In the world of risk analysis, complex formulas weigh the cost of protective measures against the potential for harm. In the hyper-conservative field of nuclear power, for example, double and triple redundancy provides safety margins even for incredibly low-probability events. 

Sometimes these calculations are done incorrectly. When a Siberian tiger escaped its enclosure at the San Francisco Zoo and killed a teenager in 2007, Jack Hanna said the width of the moat made it “virtually impossible” for a tiger to jump. Not good enough, considering the harm that occurred, and which engineers should have been anticipated.  

Here is the relevant point: harm can also come from being too timid or overcautious. And this applies to political risks as well as mechanical systems. 

A nuclear generating plant can be made so safe that it no longer reliably supplies electricity, the loss of which has its own safety implications. Life-support machines in a hospital, to take an obvious case, must have constant electrical power. That’s why these formulas are more complicated than you might think. Low-IQ petty tyrants—the kind of people who gravitate to micromanaging other people’s lives—tend to forget, for example, that the safest possible airplane would be too heavy to fly. 

These reflections were prompted by a recent discussion with Steve Hayward on PowerLine’s podcast. Hayward raised the possibility of holding a constitutional convention to fix some of our worst political dysfunctions. Conservatives traditionally, and with good reason, have opposed this idea because such a convention—once underway—might allow any crazy idea to get rammed through. 

But the threat of a “runaway convention” now seems, to me at least, smaller than the risk of allowing America’s ruling elites to continue slowly smothering our liberties. So my response to Hayward about this danger was, “Let it run.”  

After all, what is the worst that could happen?
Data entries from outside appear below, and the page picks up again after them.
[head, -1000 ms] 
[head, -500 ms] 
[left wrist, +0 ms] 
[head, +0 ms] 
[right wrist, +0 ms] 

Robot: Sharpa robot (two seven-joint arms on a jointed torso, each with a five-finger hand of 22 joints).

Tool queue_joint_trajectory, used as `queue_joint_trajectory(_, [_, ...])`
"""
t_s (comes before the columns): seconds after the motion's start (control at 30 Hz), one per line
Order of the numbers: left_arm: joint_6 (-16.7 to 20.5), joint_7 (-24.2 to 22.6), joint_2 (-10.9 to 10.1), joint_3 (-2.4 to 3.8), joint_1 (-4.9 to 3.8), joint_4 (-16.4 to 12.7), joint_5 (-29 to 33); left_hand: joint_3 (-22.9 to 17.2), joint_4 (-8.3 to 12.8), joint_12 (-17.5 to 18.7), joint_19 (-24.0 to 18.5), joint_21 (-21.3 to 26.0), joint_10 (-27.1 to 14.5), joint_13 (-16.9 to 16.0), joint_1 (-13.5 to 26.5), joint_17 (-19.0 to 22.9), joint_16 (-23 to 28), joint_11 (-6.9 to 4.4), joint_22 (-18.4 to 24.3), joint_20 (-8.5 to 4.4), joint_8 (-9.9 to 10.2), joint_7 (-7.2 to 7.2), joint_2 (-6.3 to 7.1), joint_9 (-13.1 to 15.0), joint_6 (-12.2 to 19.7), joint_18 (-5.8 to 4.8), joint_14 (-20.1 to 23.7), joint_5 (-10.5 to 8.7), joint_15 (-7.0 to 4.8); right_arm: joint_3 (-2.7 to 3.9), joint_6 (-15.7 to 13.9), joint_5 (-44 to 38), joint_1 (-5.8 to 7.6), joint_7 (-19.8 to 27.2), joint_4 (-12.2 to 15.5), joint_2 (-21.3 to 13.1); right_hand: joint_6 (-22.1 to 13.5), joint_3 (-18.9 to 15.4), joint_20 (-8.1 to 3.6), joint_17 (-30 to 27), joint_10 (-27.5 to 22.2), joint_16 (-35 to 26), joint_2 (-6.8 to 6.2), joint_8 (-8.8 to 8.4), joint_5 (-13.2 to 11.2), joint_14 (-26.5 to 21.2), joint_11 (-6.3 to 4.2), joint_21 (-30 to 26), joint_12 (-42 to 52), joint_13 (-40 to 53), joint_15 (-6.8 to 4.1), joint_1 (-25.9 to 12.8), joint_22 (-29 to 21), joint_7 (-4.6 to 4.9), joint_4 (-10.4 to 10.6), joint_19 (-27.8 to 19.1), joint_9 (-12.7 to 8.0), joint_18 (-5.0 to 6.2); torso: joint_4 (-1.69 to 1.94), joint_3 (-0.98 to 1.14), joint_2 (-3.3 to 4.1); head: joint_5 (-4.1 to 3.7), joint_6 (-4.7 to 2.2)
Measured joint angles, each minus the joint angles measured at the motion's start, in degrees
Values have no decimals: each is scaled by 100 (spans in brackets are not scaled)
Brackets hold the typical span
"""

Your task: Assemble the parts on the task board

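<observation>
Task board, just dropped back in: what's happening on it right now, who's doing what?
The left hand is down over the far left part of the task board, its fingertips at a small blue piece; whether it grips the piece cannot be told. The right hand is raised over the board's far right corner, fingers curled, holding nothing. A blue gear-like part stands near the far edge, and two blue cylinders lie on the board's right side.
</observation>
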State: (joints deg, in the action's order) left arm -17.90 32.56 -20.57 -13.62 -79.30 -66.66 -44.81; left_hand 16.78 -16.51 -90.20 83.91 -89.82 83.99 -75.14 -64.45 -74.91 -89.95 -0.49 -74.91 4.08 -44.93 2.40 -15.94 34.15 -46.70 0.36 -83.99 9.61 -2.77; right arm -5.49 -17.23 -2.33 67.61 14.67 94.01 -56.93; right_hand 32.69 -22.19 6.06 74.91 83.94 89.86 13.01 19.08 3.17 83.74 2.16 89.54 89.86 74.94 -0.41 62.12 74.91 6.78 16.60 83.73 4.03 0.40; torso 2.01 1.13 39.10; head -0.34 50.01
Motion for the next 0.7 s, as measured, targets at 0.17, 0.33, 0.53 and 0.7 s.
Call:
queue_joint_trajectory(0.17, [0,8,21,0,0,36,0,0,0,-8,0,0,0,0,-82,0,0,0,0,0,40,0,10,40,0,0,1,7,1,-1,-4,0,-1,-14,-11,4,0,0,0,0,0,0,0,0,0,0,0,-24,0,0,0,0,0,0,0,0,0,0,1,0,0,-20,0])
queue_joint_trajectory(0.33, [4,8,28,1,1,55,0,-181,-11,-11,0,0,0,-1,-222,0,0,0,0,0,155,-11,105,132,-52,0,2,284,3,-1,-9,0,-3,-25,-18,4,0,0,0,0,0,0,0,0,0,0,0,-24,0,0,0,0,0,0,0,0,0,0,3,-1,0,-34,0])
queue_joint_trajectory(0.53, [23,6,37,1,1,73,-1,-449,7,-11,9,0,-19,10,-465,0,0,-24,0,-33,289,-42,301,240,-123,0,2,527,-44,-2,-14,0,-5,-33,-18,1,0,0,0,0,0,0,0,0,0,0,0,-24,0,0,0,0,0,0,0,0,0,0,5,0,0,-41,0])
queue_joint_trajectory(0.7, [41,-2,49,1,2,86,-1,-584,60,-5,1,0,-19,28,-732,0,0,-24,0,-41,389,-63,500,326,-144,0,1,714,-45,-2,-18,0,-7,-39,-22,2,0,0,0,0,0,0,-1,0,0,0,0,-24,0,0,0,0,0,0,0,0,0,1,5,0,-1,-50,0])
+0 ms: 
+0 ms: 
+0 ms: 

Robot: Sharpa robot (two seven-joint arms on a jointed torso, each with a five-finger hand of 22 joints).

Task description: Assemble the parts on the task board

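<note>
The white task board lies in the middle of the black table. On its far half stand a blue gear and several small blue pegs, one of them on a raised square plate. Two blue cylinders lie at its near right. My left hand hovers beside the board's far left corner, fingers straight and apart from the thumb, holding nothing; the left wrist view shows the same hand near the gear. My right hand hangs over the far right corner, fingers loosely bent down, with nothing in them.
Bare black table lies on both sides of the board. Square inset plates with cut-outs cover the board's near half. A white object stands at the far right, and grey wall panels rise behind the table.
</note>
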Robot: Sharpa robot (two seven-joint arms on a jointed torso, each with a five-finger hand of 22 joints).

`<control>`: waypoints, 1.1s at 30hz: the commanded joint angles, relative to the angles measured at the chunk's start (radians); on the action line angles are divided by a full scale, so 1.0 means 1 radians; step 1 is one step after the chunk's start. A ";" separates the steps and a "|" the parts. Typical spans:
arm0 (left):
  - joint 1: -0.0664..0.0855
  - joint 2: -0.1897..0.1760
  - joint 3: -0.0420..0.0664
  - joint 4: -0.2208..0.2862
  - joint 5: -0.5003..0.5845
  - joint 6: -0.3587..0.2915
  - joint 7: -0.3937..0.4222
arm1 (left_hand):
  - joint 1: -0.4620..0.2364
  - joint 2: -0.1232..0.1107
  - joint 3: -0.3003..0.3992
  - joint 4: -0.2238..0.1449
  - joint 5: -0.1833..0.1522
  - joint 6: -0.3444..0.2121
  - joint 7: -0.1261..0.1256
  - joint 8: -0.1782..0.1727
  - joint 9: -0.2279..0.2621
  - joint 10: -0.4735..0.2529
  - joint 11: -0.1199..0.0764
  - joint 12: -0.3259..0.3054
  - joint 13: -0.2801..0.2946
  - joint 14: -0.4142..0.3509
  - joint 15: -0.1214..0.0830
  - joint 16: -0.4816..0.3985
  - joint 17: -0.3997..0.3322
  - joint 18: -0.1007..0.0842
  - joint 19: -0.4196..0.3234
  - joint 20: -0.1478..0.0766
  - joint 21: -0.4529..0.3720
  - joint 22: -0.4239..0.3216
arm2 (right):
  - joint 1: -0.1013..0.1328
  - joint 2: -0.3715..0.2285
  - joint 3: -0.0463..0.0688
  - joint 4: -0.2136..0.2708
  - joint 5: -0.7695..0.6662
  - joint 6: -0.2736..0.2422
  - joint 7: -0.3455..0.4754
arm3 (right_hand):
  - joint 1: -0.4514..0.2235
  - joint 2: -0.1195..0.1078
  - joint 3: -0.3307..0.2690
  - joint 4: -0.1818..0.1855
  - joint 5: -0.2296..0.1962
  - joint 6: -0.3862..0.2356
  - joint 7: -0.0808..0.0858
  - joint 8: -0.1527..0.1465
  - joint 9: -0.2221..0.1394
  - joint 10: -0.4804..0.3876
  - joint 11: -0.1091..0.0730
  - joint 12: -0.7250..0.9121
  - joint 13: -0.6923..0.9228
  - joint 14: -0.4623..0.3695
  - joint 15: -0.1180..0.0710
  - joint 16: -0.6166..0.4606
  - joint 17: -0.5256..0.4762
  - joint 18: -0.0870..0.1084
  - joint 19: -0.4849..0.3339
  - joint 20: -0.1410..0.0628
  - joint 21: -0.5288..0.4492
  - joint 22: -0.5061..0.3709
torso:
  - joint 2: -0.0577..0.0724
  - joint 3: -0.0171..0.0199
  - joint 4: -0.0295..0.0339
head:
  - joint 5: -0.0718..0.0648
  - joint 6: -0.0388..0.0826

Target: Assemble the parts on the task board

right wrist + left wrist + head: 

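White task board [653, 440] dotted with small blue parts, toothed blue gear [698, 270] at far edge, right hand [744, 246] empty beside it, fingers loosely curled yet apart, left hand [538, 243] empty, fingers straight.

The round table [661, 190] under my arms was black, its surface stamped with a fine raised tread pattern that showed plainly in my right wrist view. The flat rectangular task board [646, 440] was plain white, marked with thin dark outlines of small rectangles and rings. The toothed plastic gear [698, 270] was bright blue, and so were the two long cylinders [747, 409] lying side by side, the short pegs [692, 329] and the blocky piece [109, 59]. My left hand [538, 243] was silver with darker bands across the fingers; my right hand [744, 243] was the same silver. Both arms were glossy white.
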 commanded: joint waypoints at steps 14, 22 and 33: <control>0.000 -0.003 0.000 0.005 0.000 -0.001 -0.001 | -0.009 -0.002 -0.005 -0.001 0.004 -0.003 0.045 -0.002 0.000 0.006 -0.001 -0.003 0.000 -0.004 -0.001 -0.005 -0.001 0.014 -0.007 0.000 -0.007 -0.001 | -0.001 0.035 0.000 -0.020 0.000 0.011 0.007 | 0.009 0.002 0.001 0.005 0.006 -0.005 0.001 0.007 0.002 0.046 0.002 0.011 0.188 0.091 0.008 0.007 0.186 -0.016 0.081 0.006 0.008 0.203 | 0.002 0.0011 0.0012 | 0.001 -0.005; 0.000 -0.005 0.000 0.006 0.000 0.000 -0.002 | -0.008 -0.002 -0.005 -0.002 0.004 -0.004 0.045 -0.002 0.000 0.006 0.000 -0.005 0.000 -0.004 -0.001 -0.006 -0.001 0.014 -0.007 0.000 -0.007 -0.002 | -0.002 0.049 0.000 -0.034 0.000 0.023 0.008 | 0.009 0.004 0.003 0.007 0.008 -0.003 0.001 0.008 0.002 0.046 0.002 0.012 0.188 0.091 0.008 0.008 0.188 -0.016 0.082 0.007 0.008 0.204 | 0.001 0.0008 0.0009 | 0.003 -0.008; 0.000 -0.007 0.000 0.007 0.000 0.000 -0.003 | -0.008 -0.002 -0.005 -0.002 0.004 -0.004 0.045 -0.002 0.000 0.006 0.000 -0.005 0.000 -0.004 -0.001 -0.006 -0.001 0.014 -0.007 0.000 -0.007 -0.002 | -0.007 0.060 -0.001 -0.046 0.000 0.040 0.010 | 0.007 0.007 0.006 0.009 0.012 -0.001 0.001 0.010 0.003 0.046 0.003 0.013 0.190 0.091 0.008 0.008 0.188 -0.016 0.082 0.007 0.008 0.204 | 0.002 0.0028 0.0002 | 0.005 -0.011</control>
The constitutional checks and balances designed by the founders might go off track? That’s been happening for the last century, at least. We might open the door to illiberal ideas and practices like censorship, the denial of due process for political enemies, or criminal trials conducted under the overt threat of violence? Welcome to 2021.

The Declaration of Independence says revolutionary change—and a constitutional convention is just this side of a revolution—should not be undertaken for “light and transient causes.” We are well past that now.